Seeing is Solving: Unlocking Efficient Multimodal RL via View Alignment
Abstract
Although Reinforcement Learning Fine-Tuning (RLFT) applied to Vision-Language Models (VLMs) substantially enhances multimodal reasoning capabilities, their prohibitive training cost limits broad adoption. Surprisingly, most existing methods simply port Large Language Model (LLM) RLFT techniques to VLMs, while ignoring a intrinsic property of multimodal models: their dynamic text–vision alignment. We ask a new question: Can this intrinsic alignment be turned into a training signal that makes VLM RLFT more efficient?

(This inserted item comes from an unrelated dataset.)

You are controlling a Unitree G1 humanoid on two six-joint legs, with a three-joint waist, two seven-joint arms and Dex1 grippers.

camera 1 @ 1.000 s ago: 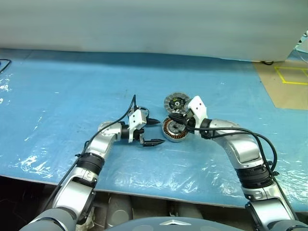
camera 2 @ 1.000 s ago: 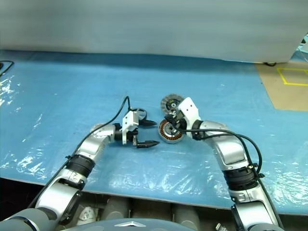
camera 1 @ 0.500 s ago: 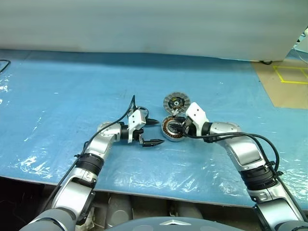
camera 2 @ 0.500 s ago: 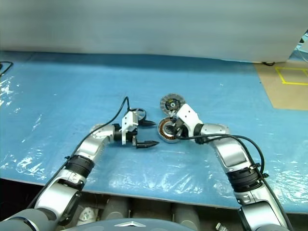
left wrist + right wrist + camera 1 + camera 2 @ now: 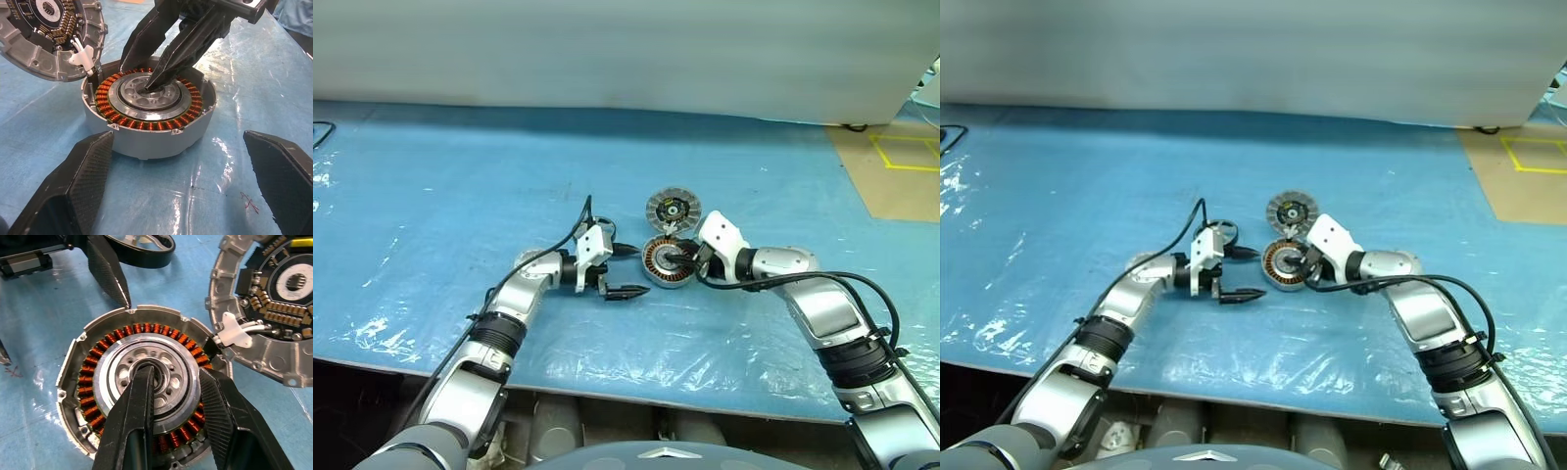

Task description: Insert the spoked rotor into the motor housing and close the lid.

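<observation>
Motor housing (image 5: 667, 262) sits on blue sheet (image 5: 460, 186), lid (image 5: 673, 209) touching its far side. Right gripper (image 5: 171, 396) part-spread, one finger in housing's centre bore, other over the windings, gripping nothing. Left gripper (image 5: 625, 269) wide open, empty; spoked rotor (image 5: 1222, 233) just behind it. Withdraw right finger straight, w/o scraping copper, then fetch rotor.

My left arm reaches forward with the wrist bent inward, so the left gripper (image 5: 628, 270) points across toward my right side, nearly level, its two black fingers (image 5: 83, 181) spread wide with nothing between them. My right arm comes in from the other side, elbow out, forearm angled inward, and the right gripper (image 5: 683, 260) tips forward and down toward the left one. Its fingers (image 5: 132, 421) stand partly apart, gripping nothing. The two grippers face each other, close together.
</observation>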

We analyze how a VLM plans to attend, actually attends, and ideally should attend during reasoning, and derive two lightweight metrics from these patterns. Predictive View Accuracy (PVA) estimates sample difficulty, and Reasoning View Accuracy (RVA) reflects the quality of chain-of-thought (CoT) reasoning. These alignment signals enable automated data curriculum and dense reasoning supervision. We introduce FOCUS-RL, a plug-and-play framework that can be seamlessly integrated into any VLM and dramatically boosts RLFT training efficiency. FOCUS-RL achieves 2.5 x – 4 x faster convergence over vanilla GRPO and consistent accuracy gains (+4.4 on average) across six different benchmarks and multiple VLM families.